New in the Wolfram Language: FindTextualAnswer

Are you ever certain that somewhere in a text or set of texts, the answer to a pressing question is waiting to be found, but you don’t want to take the time to skim through thousands of words to find what you’re looking for? Well, soon the Wolfram Language will provide concise answers to your specific, fact-based questions directed toward an unstructured collection of texts (with a technology very different from that of Wolfram|Alpha, which is based on a carefully curated knowledgebase).

Let’s start with the essence of FindTextualAnswer. This feature, available in the upcoming release of the Wolfram Language, answers questions by quoting the most appropriate excerpts of a text that is presumed to contain the relevant information.

 ✕ FindTextualAnswer["Lake Titicaca is a large, deep lake in the Andes \ on the border of Bolivia and Peru. By volume of water and by surface \ area, it is the largest lake in South America", "Where is Titicaca?"]

 ✕ bandArticle = WikipediaData["The Who"]; Snippet[bandArticle]
 ✕ FindTextualAnswer[bandArticle, "Who founded the Who?"]

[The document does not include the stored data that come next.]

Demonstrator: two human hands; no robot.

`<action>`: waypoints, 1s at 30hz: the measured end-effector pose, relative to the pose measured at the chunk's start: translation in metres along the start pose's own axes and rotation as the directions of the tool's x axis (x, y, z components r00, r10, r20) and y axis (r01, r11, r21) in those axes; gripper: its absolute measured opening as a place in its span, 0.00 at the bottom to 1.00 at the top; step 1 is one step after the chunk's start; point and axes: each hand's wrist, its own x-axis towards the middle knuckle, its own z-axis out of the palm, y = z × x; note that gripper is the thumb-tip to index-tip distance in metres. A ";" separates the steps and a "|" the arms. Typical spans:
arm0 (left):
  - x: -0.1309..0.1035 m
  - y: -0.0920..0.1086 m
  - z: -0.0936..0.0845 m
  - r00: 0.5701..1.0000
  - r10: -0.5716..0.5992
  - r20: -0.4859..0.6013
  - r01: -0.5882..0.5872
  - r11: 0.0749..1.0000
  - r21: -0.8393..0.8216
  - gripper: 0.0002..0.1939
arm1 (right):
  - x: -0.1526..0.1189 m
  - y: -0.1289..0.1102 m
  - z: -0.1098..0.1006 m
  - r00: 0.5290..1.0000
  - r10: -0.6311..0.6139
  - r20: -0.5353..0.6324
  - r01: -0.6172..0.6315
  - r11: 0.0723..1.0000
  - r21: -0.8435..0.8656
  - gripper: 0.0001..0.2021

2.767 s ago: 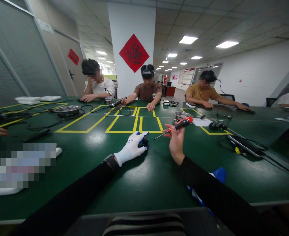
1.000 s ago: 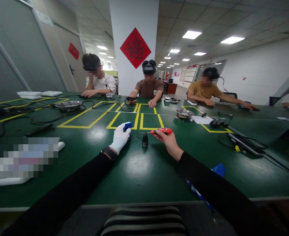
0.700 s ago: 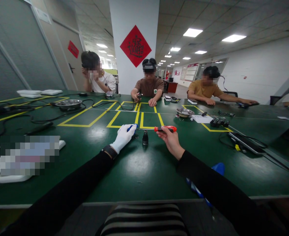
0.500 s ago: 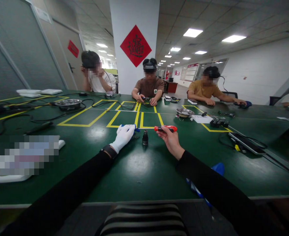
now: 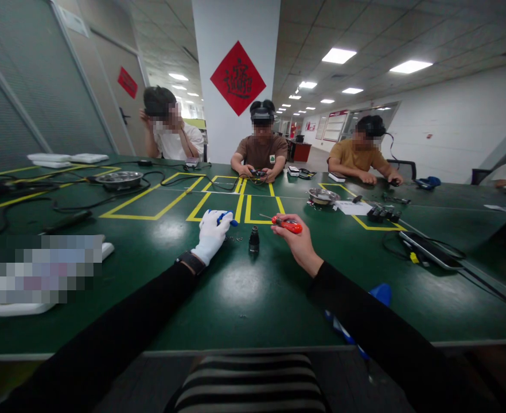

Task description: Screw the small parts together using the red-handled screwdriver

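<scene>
While the right hand [image 5: 301, 242] grasps a red screwdriver [image 5: 295, 228], the gloved left hand [image 5: 212, 235] is curled, whether around anything I cannot tell; slightly nearer, between them, a black part [image 5: 253, 241] stands upright.

Light is modest and cool, falling from bright, washed-out ceiling panels [image 5: 339, 55]; it pools as soft glare on the glossy table [image 5: 171, 327], while the sleeves [image 5: 128, 338] and the floor [image 5: 150, 378] under the near edge sink into shadow. The wide lens leans and stretches the partition [image 5: 29, 86] at the left edge and the ceiling [image 5: 463, 34] at the right. Fine detail is soft: the shaft of the screwdriver [image 5: 290, 225] shows faintly, the bits [image 5: 236, 238] beside the left hand [image 5: 212, 234] are indistinct, and mosaic blocks [image 5: 49, 269] mask a near-left patch.
</scene>
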 end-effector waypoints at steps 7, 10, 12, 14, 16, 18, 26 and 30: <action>-0.003 0.004 0.005 0.996 -0.060 -0.060 0.052 0.989 -0.139 0.21 | -0.005 0.007 -0.001 0.868 0.009 0.496 0.313 0.765 -0.563 0.08; -0.003 0.008 0.005 0.996 -0.058 -0.064 0.045 0.982 -0.182 0.19 | -0.008 0.008 0.001 0.810 0.089 0.579 0.376 0.679 -0.630 0.08; -0.004 0.013 0.004 0.999 0.013 -0.049 -0.024 0.976 -0.218 0.19 | -0.008 0.007 0.001 0.823 0.082 0.562 0.386 0.644 -0.660 0.06; -0.006 0.020 0.000 0.990 0.129 -0.051 -0.138 0.964 -0.227 0.20 | -0.008 0.002 0.002 0.876 0.002 0.482 0.372 0.633 -0.679 0.05; -0.011 0.028 -0.004 0.966 0.252 -0.054 -0.257 0.951 -0.170 0.19 | -0.008 -0.006 0.003 0.905 -0.137 0.402 0.391 0.638 -0.663 0.06; -0.017 0.036 -0.005 0.933 0.359 0.010 -0.356 0.928 -0.112 0.17 | -0.010 -0.014 0.005 0.886 -0.267 0.378 0.455 0.656 -0.602 0.06; -0.035 0.043 0.007 0.783 0.601 0.160 -0.594 0.799 -0.090 0.09 | -0.020 -0.018 0.017 0.843 -0.326 0.428 0.507 0.747 -0.430 0.04; -0.037 0.046 0.004 0.794 0.571 0.210 -0.568 0.819 -0.083 0.11 | -0.019 -0.015 0.015 0.841 -0.320 0.437 0.502 0.761 -0.411 0.03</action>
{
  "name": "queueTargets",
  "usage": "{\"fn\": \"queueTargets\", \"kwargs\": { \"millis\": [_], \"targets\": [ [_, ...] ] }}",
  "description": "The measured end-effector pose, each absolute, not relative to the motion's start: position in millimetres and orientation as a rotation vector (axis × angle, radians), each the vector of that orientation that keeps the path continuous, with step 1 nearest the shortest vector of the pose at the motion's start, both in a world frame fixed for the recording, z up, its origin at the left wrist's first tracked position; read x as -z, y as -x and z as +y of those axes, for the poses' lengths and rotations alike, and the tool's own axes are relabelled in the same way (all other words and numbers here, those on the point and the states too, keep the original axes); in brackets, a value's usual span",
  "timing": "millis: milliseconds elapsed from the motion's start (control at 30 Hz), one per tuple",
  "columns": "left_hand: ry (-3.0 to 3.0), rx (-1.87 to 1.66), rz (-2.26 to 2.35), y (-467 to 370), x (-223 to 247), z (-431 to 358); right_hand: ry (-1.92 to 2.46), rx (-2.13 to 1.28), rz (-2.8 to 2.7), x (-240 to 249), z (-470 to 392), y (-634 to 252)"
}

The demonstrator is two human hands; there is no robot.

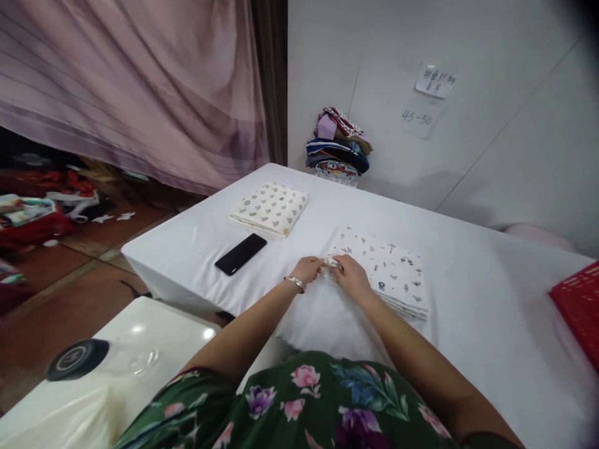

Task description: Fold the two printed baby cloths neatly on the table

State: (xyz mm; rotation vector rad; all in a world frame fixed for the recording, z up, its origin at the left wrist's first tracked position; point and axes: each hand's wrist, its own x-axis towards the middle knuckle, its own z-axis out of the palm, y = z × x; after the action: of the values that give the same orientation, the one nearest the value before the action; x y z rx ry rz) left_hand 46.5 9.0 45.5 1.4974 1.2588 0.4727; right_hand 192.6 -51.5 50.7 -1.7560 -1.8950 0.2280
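My left hand point(309, 269), with a bracelet at the wrist, is closed on a small whitish bit of material. My right hand point(350, 275) meets it there, its fingers closed on the same bit, beside the left corner of a folded white cloth with small printed figures point(397, 268). What the material is cannot be made out. Farther back on the left lies a second folded cloth, cream with a small pattern point(271, 207). A black phone point(241, 254) rests between that cloth and the table's near left edge.
The table point(486, 312) has a white cover. Against the wall stands a pile of folded fabrics point(337, 146). A red basket point(580, 305) is at the right edge. At lower left, a white surface point(154, 324) holds a dark round object point(78, 359). A pink curtain point(154, 81) hangs behind.
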Motion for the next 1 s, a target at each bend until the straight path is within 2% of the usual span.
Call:
{"fn": "queueTargets", "kwargs": {
  "millis": [133,367,700,1000],
  "targets": [
    [-1.722,-0.537,1.285,-38,-41,-6,1.683,-0.324,-1.736,-49,-50,-200],
    [-2.257,-0.456,1.424,-47,-35,-28,1.684,-0.266,-1.836,-55,-50,-199],
    [-2.336,-0.481,1.485,-59,-30,-31,1.68,-0.266,-1.913,-54,-49,-198],
    [-2.174,-0.52,1.55,-58,-31,-31,1.699,-0.137,-2.014,-48,-51,-194]
  ]
}}
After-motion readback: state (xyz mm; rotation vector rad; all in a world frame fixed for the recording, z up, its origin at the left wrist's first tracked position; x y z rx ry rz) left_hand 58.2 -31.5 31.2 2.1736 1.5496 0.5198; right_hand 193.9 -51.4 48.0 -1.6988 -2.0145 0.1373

 ✕ FindTextualAnswer[bandArticle, "Who founded the Who?", 3, {"Probability", "HighlightedSentence"}] // TableForm

 ✕ text = "Even thermometers can't keep up with the plunging \ temperatures in Russia's remote Yakutia region, which hit minus 88.6 \ degrees Fahrenheit in some areas Tuesday. In Yakutia - a region of 1 \ million people about 3,300 miles east of Moscow - students routinely \ go to school even in minus 40 degrees. But school was cancelled \ Tuesday throughout the region and police ordered parents to keep \ their children inside. In the village of Oymyakon, one of the coldest inhabited places on \ earth, state-owned Russian television showed the mercury falling to \ the bottom of a thermometer that was only set up to measure down to \ minus 50 degrees. In 2013, Oymyakon recorded an all-time low of minus \ 98 Fahrenheit."; questions = {"What is the temperature in Yakutia?", "Name one of the coldest places on earth?", "When was the lowest temperature recorded in Oymyakon?", "Where is Yakutia?", "How many live in Yakutia?", "How far is Yakutia from Moscow?"}; Thread[questions -> FindTextualAnswer[text, questions]] // Column

Because FindTextualAnswer is based on statistical methods, asking the same question in different ways can provide different answers:

 ✕ cityArticle = WikipediaData["Brasília"]; Snippet[cityArticle]
 ✕ questions = {"Brasilia was inaugurated when?", "When was Brasilia finally constructed?"}; FindTextualAnswer[cityArticle, questions, 3, {"Probability", "HighlightedSentence"}]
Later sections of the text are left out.